Task to carry out:
Starting at the first line of the data, print each line verbatim up to and including the line bearing "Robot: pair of", omitting pictures.

Supplied information:
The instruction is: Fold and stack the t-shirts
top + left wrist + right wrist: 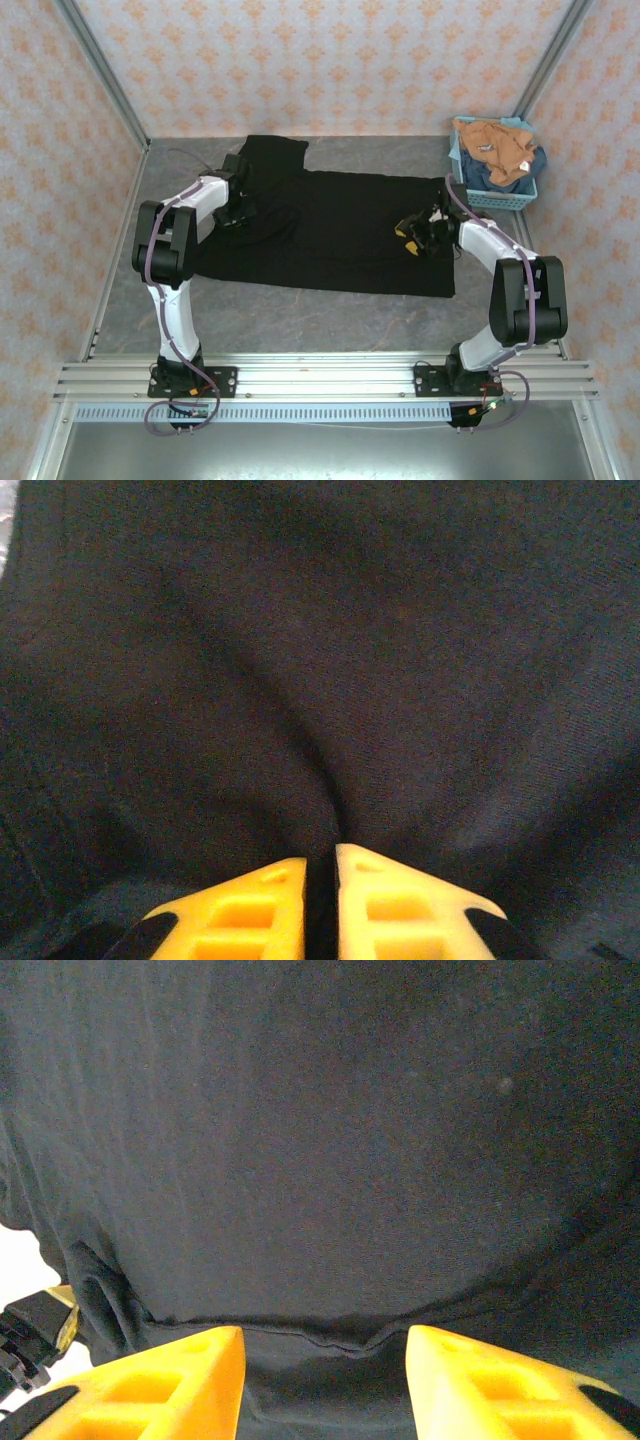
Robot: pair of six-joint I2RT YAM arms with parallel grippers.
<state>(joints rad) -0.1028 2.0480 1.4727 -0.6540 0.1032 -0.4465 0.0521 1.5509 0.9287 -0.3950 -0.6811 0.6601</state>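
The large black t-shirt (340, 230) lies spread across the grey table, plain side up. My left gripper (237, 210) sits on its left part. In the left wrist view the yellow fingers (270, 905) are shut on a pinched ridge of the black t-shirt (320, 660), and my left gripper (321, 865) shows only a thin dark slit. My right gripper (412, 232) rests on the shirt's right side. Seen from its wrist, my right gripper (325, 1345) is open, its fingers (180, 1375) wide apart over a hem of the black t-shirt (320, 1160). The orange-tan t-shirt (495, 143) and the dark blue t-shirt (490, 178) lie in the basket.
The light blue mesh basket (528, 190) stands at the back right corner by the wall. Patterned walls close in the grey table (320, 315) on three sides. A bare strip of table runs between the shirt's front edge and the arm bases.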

Answer section:
The instruction is: Fold and stack the t-shirts
top + left wrist + right wrist: 
Robot: pair of six-joint I2RT YAM arms with parallel grippers.

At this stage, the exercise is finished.